- **WHAT TO DO**
Take the lines below beginning at the line that has "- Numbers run" and stopping after the line that has "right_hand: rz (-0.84", and print them exactly as they are, with no other lines.

- **THE DATA**
________________________

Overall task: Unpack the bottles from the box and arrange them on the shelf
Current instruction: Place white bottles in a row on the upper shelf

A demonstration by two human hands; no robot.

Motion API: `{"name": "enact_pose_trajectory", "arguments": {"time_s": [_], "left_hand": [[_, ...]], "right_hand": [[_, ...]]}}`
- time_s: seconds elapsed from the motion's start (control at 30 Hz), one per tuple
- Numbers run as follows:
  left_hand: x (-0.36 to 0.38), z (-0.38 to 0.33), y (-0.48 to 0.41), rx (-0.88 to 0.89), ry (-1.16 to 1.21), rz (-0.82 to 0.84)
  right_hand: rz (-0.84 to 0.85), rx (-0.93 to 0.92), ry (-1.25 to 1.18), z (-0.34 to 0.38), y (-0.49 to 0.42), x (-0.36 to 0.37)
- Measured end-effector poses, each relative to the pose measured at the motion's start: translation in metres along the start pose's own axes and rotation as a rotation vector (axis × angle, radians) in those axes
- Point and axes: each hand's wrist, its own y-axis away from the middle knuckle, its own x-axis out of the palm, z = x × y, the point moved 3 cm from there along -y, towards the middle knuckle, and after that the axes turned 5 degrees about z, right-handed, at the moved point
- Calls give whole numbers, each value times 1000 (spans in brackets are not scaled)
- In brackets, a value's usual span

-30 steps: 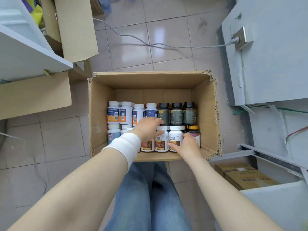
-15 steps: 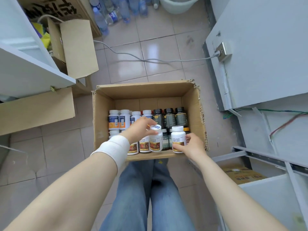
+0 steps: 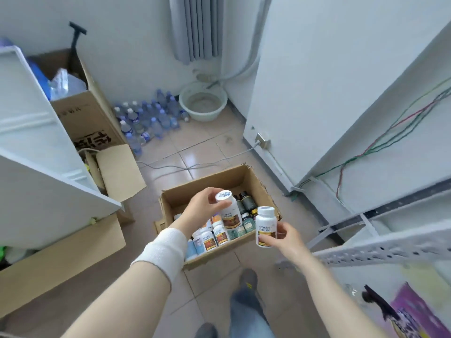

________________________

- **OUTPUT FOR THIS EXERCISE**
- Numbers run as follows:
  left_hand: x (-0.36 to 0.38), z (-0.38 to 0.33), y (-0.48 to 0.41), rx (-0.88 to 0.89), ry (-1.16 to 1.21), rz (-0.82 to 0.84)
  right_hand: rz (-0.84 to 0.85), rx (-0.93 to 0.92), ry (-1.25 to 1.18), z (-0.34 to 0.38), y (-0.49 to 0.42), x (-0.36 to 0.37)

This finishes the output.